Lisanroum, Lisnanroum, Co. Clare
Co. Clare |
Enclosures
In the rough pasture of County Clare, a place was carefully recorded on three successive Ordnance Survey maps, and then, by the third, quietly written off.
By 1920, the cartographers had added a single, deflating word to the name they had been using since 1842: "Site of." Nothing remains above ground today.
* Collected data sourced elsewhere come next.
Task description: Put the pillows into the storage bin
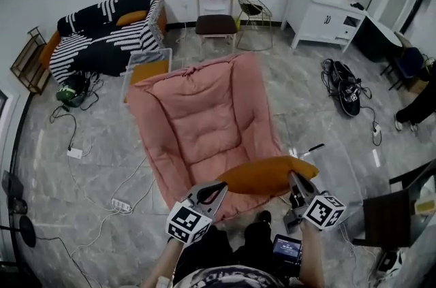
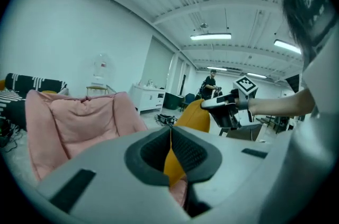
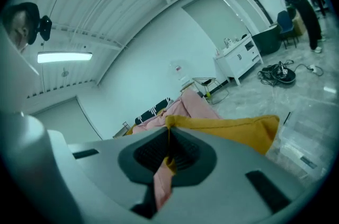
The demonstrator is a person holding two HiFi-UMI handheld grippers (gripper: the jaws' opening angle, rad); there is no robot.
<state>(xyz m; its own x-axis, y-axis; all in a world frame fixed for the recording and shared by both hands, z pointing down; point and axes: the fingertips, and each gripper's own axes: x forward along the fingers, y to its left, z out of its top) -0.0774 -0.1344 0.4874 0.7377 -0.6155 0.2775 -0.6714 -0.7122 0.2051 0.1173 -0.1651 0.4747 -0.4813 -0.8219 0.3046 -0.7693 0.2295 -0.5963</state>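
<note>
Orange pillow (image 1: 269, 174): soft woven cover, oblong and plump, with a seamed edge. It is held level above the floor, stretched between the two grippers just in front of the person. Left gripper (image 1: 216, 190): its jaws are closed tight on a thin fold of orange fabric at the pillow's left end, and the ribbed dark pads are seen meeting on the cloth. Right gripper (image 1: 294, 186): its jaws are likewise pinched together on the right end's edge, and a strip of pink cloth is also seen at the pads. Under the pillow a large pink cushion (image 1: 204, 116) is spread on the floor; it is quilted in padded panels, with raised sides and rumpled edges. Its near edge is overlapped by the pillow. Clear bin (image 1: 146, 56): rigid, see-through and rectangular, with something orange inside. It is set beyond the cushion's far left corner, just beside the sofa (image 1: 102, 41), well apart from the held pillow. The sofa is covered with a black-and-white striped throw. Floor (image 1: 300, 123): glossy grey marble pattern. Open floor is noted right of the cushion; to the left, the floor is crossed by loose cables (image 1: 88, 164) and a power strip (image 1: 121, 205).
</note>
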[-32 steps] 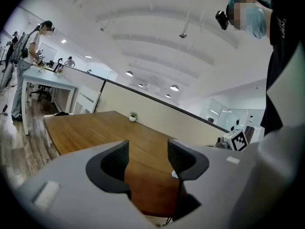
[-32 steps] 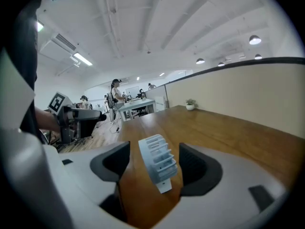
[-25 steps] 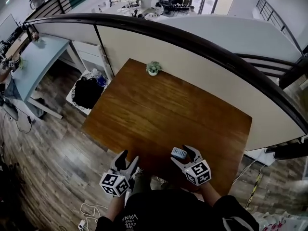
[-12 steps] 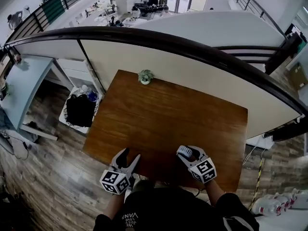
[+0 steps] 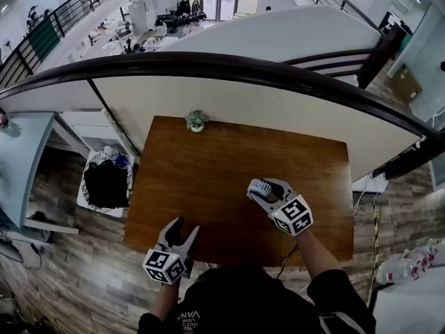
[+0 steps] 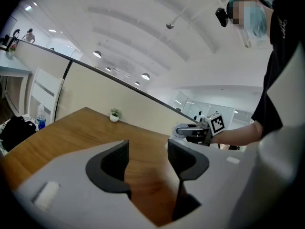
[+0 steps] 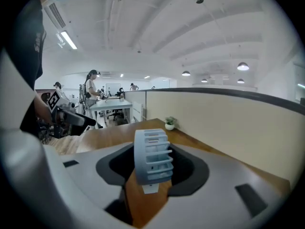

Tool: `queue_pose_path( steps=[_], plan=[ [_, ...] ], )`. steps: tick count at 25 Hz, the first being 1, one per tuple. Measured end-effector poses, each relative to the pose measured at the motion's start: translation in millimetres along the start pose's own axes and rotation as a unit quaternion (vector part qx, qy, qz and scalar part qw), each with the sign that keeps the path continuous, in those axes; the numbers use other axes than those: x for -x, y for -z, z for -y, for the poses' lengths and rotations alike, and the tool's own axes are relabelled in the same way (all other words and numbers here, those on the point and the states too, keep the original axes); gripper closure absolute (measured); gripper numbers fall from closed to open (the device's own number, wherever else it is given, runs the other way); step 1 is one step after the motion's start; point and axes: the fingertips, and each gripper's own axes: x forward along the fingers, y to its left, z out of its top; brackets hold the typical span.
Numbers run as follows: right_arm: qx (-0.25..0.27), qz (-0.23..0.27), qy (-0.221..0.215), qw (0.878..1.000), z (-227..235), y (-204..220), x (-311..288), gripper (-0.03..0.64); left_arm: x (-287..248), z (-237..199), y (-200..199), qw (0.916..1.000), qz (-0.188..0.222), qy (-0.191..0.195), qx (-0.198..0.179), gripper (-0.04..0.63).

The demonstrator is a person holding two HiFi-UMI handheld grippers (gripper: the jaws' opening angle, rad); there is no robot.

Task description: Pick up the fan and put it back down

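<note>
Right now the right gripper [image 5: 261, 187] holds the fan [image 5: 259, 184], a small round pale-grey unit with a slatted grille. In the right gripper view the fan [image 7: 152, 155] stands on edge between the two dark fingers, which press against its flat faces; these fingers have just been closing with the fan between them. A small white tab hangs from the fan's underside just below the fingers, with no print on it that can be read. From the left gripper view the fan looks raised above the wooden table [image 5: 222, 152], not resting on it.

Meanwhile the left gripper [image 5: 185, 229] sits over the near edge of the table, well apart from the right one. Its fingers are spread, and only bare wood shows in the gap between them.

Far beyond both pairs of fingers, at the table's far edge against the cream partition [image 5: 278, 113], stands a small potted plant [image 5: 197, 120] in a white pot. Off to the left of the left fingers, down on the floor, a black bag [image 5: 104, 184] lies on a white patterned stand.

Each gripper carries a cube with black-and-white square markers, patterns rather than letters. White print on the person's black top [image 5: 229, 305] appears upside down at the bottom of the head view; only "VAN" can be made out.
</note>
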Motion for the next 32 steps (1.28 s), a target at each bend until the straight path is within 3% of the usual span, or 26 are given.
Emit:
queue_pose_path(
  steps=[8, 18, 32],
  plan=[
    [0.026, -0.014, -0.010, 1.000, 51, -30, -50, 0.417, -18, -18, -9, 0.9998, 0.007, -0.005, 0.016, 0.354],
    [0.044, -0.009, -0.052, 0.998, 109, -52, -132, 0.417, -67, -47, -15, 0.9995, -0.003, -0.023, 0.023, 0.354],
    [0.038, 0.004, -0.056, 0.998, 167, -51, -202, 0.417, -135, -49, -11, 0.9997, -0.025, 0.005, 0.001, 0.356]
  ],
)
The 1842 six-inch map showed a roughly square enclosure, approximately fifteen metres on each side, labelled "Lisnanroum." By the 1897 twenty-five-inch survey it had shifted slightly in recorded shape, now described as subrectangular and measuring around nineteen metres north to south by ten metres east to west, sitting against the northern edge of a sheepfold. The enclosure itself is likely the remnant of an earthen or stone fort, the kind of defended or enclosed settlement built across Ireland during the early medieval period, and it may correspond to a feature recorded in the Ordnance Survey Letters under the name "Lismandrum." The letters, a remarkable nineteenth-century archive in which surveyors gathered local historical and topographical knowledge as they mapped the country, are one of the few places where such traces were noted before they vanished entirely. Whatever the original structure was, it sat on a plateau with only limited views to the north and east, higher ground rising to the west, and a road running roughly north-north-east to south-south-west about a hundred and thirteen metres to the east. The site lies within a multiperiod field system, suggesting the land has been worked and divided across many different eras.
The sheepfold shown on the 1897 map is still extant, which gives the landscape a kind of layered quality: one feature survives, the other is gone so completely that no surface trace remains. The fort, if that is what it was, has returned entirely to rough pasture.